Yes. It’s really about a portfolio strategy that aligns a good, better, best than inside each one of those portfolios, having the right genetics at the right price points to match the consumer insights that we see again at those brands. Homestead is largely a brand that we use to move product that doesn’t meet our quality standard for some reason or that we are phasing out. We expect in this — in quarter three, in fact, we’ve become supply constrained on that because the quality is just too high for that brand. And we’d expect to see that contributing less and less as to our overall revenues and becoming fairly insubstantial by 2023.

The 1964 brand will — we expect to continue to grow quite significantly. It’s priced at the top of the mainstream segment as we define mainstream. I expect under high fire that you’ll see that begin to show up under premium as to how they define pricing for premium and that brand has experienced significant growth.

As we go forward and become supply constrained inside of our brands, you’re going to see us shift product formats moving from things like large-format bags, which are definitely delighting to consumer and into even higher margin products like 3.5 gram and pre-rolls. As demand grows in those categories, we’ll be allocating supply more to that and that will help us drive more margin in line with what we see in the premium segment, which is the growth outpacing the total market.

Rahul Sarugaser

I know I said that was my last question, but I will ask 1 more, if you don’t mind. So given success in Alberta, B.C., Ontario, and we’re also able to somewhat track that, of course, through the high fire data. Quebec is the one region, of course, where we have limited visibility as analysts.

So could you give us a little more color in terms of how Quebec is playing out? How — because that could be particularly to get a big lever for revenue as you drive forward?

Jesse McConnell

Yes. Quebec is a difficult market to enter. When we first entered Quebec, there was 11 other LPs. And I believe, currently, there’s 24. We’ve been very focused on Quebec because we have under-indexed and comeback relative to the rest of the country.

We anticipate that changing in quarter three, quarter four for a couple of reasons. One, we’ve seen the inflection point on our own sales growth recently in quarter three, where we are now selling more than we were on a year-over-year basis in Quebec. And secondly, the largest value driver for us will be the new SKUs and product formats that we have listed in Quebec.

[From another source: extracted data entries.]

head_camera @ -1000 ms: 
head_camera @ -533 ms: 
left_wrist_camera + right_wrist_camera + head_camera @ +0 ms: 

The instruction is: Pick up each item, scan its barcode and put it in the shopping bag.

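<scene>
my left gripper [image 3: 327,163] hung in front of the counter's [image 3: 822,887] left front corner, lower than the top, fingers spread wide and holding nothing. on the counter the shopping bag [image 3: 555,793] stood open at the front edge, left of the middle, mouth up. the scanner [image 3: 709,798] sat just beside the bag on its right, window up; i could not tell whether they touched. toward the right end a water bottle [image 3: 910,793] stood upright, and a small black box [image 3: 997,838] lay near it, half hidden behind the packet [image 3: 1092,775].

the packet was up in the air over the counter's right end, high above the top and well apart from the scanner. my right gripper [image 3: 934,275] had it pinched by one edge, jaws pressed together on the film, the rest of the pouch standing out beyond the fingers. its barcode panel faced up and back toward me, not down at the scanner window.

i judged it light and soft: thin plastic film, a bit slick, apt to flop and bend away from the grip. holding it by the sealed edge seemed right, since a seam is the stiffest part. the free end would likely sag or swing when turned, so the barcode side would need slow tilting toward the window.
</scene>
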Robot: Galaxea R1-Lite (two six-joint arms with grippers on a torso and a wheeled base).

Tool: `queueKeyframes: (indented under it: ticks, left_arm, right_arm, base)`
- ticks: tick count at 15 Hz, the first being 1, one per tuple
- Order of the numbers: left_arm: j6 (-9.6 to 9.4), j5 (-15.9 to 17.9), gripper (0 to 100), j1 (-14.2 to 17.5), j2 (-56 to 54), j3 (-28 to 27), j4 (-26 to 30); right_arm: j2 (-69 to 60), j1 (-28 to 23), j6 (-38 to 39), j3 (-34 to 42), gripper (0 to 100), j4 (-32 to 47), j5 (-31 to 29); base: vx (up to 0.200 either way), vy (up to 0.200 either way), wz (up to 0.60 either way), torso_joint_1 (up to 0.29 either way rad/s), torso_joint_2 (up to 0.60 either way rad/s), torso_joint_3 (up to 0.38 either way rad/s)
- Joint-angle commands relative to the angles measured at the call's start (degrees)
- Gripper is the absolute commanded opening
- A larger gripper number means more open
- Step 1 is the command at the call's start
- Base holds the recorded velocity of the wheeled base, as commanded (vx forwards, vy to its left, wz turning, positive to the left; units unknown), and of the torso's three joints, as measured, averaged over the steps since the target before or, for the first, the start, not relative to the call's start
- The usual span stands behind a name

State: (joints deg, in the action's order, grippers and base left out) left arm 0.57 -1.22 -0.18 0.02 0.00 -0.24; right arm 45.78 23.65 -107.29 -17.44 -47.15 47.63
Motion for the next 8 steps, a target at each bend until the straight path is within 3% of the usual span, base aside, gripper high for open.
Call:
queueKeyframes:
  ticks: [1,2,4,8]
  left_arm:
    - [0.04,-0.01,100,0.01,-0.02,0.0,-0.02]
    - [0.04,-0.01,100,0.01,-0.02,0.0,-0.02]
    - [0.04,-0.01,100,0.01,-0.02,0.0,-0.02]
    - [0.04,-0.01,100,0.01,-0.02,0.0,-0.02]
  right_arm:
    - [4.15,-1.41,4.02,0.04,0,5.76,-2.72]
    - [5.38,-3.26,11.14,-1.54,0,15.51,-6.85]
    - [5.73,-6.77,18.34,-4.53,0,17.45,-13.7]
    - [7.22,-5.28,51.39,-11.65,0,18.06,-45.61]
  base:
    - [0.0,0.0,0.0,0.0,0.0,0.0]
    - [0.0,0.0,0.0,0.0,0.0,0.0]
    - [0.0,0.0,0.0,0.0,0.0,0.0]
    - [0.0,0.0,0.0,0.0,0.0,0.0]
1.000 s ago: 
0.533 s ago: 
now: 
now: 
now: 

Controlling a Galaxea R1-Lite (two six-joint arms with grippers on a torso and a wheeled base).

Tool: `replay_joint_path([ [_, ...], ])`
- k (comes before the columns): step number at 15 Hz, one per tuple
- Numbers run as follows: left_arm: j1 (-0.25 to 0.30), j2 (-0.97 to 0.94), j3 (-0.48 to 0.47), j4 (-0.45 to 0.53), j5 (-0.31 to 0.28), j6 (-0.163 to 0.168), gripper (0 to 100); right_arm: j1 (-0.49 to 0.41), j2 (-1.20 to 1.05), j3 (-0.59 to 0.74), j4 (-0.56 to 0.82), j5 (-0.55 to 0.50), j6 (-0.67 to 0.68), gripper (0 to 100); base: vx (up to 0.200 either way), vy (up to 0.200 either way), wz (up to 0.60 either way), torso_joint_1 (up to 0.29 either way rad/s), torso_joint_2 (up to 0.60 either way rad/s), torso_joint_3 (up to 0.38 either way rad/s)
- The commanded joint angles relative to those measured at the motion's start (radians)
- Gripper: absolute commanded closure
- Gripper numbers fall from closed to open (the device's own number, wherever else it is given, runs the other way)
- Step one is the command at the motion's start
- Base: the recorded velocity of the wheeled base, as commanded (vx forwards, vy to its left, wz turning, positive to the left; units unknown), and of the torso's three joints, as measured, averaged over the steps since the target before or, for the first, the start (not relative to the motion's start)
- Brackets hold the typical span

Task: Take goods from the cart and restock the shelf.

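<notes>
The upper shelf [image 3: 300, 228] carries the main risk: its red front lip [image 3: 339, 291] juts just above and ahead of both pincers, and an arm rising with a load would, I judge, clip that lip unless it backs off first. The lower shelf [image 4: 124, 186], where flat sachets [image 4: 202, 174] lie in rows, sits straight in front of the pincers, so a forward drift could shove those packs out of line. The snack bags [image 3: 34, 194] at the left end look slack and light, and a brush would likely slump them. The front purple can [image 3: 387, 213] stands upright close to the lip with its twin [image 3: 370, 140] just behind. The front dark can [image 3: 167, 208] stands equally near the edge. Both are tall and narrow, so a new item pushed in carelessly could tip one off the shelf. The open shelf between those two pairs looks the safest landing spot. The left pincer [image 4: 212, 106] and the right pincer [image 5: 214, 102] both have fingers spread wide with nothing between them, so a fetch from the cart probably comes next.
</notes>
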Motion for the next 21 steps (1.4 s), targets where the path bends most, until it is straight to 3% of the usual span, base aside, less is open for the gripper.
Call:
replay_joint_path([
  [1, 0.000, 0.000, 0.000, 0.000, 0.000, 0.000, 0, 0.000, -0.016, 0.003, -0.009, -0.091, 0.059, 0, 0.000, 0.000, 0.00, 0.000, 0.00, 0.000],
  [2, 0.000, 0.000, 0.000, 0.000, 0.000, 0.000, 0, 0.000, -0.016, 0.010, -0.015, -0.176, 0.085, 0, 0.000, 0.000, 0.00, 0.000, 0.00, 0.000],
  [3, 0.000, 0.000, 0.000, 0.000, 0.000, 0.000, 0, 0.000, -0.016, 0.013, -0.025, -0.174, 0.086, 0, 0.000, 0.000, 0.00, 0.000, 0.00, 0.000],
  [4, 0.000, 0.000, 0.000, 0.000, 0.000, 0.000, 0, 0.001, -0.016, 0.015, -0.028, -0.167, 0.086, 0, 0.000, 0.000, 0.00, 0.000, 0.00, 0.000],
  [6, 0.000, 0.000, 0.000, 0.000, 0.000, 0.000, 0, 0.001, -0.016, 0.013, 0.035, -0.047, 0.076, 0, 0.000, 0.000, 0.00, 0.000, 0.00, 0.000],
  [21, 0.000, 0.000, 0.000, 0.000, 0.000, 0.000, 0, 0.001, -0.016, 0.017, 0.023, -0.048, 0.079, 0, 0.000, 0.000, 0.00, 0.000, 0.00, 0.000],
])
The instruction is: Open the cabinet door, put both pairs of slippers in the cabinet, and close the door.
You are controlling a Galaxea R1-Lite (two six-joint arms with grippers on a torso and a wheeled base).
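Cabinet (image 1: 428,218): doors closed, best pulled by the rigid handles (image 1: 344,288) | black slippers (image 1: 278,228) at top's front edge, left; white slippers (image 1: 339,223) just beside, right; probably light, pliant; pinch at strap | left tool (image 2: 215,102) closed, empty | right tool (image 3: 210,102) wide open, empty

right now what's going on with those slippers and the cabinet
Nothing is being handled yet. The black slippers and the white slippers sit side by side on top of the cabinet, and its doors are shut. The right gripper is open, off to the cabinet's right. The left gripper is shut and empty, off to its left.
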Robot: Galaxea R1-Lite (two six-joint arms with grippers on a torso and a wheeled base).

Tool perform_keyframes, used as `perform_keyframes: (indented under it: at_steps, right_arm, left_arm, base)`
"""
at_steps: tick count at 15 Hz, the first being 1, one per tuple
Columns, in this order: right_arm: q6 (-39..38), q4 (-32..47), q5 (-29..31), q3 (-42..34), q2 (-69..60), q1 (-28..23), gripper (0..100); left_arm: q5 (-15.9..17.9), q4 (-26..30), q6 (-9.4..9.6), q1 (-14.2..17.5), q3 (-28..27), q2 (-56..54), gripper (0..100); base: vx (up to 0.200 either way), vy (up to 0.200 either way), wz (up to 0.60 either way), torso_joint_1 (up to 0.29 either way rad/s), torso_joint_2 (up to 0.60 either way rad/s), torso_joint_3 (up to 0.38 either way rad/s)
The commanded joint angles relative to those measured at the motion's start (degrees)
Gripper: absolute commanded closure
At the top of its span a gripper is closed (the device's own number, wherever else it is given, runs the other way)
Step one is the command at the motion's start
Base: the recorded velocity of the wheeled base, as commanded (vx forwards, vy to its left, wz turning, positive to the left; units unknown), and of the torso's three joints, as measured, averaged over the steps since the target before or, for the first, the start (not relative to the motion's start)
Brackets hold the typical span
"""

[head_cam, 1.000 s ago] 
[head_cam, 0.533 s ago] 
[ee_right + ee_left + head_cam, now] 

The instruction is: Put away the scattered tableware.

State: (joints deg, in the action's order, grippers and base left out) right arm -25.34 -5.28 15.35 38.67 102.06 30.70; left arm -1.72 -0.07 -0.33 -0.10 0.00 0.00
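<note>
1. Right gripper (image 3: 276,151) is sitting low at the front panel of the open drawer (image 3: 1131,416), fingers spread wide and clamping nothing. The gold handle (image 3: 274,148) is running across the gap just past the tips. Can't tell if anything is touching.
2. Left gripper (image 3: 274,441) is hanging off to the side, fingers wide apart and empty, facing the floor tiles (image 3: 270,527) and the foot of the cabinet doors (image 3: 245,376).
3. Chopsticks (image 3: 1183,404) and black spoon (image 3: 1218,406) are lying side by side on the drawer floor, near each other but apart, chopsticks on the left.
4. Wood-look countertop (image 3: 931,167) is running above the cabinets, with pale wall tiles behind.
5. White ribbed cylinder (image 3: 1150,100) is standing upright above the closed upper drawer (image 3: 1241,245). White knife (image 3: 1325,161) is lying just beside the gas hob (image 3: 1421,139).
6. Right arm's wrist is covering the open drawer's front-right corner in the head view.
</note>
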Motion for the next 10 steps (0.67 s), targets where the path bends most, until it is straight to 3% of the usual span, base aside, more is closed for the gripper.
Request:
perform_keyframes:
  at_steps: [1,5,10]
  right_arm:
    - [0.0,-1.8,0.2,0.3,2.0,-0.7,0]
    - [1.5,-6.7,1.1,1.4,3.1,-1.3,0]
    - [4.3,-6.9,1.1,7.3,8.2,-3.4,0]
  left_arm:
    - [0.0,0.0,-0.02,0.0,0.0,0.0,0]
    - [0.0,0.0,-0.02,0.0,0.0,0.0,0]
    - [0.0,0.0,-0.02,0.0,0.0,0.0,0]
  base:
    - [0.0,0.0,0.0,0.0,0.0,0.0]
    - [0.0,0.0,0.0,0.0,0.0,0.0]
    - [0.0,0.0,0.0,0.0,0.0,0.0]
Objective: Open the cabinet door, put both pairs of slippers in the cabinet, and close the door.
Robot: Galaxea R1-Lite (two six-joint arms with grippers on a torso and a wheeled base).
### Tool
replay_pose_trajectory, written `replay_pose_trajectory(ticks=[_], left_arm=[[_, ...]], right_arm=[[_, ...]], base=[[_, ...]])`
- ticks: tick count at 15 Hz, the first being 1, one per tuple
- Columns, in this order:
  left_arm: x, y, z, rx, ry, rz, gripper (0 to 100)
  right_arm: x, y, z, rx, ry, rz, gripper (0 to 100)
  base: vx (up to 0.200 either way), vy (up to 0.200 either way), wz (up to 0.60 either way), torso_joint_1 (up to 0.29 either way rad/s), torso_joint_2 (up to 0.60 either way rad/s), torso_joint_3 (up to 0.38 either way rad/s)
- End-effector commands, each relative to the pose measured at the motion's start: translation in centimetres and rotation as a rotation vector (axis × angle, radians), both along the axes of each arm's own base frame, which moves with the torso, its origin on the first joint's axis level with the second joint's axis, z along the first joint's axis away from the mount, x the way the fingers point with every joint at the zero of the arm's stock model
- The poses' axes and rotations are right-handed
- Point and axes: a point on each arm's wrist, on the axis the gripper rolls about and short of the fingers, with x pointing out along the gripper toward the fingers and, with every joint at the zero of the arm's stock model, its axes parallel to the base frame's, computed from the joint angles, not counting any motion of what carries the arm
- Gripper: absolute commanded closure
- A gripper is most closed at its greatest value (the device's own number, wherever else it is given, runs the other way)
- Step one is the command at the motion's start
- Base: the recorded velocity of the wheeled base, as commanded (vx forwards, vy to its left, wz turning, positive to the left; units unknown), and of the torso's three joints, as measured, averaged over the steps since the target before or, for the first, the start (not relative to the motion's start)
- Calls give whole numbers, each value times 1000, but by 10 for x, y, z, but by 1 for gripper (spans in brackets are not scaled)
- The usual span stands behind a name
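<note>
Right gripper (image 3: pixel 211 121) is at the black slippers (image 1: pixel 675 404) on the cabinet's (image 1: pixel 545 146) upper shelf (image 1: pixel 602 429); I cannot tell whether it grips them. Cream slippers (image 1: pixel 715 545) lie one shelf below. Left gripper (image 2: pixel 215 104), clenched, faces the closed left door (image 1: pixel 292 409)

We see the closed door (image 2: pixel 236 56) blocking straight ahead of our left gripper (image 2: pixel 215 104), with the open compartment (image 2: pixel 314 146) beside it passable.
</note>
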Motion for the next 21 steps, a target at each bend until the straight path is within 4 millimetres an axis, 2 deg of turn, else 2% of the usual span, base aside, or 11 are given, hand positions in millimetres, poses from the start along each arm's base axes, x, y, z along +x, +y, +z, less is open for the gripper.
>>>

Our current listing is five different SKUs in Quebec, and we’ll be going to 15 SKUs in Quebec in the fall through September and October. And a large portion of those are going to be in-store while currently, we only have three products in store and the rate of sale difference between the in-store product and an online product is quite significant.

So we’re expecting to see a lot of growth coming out of Quebec in quarter three and quarter four.

Operator

And at this time, Mr. McConnell, we have no further questions. Please proceed with closing remarks.

Jesse McConnell

Thank you. Well, I’d like to thank everybody for joining our quarter two earnings call today. And a special thank you to the team at Rubicon Organics who have been so passionate and focused on our vision to become the global brand leader in premium organic cannabis. They should be very proud of what they’ve accomplished as we inflect into profitability and drive that profitability going forward. Thank you, everyone.

Operator

Thank you, sir. Ladies and gentlemen, this does indeed conclude your conference call for today. Once again, thank you for attending. And at this time, we do ask that you please disconnect your lines.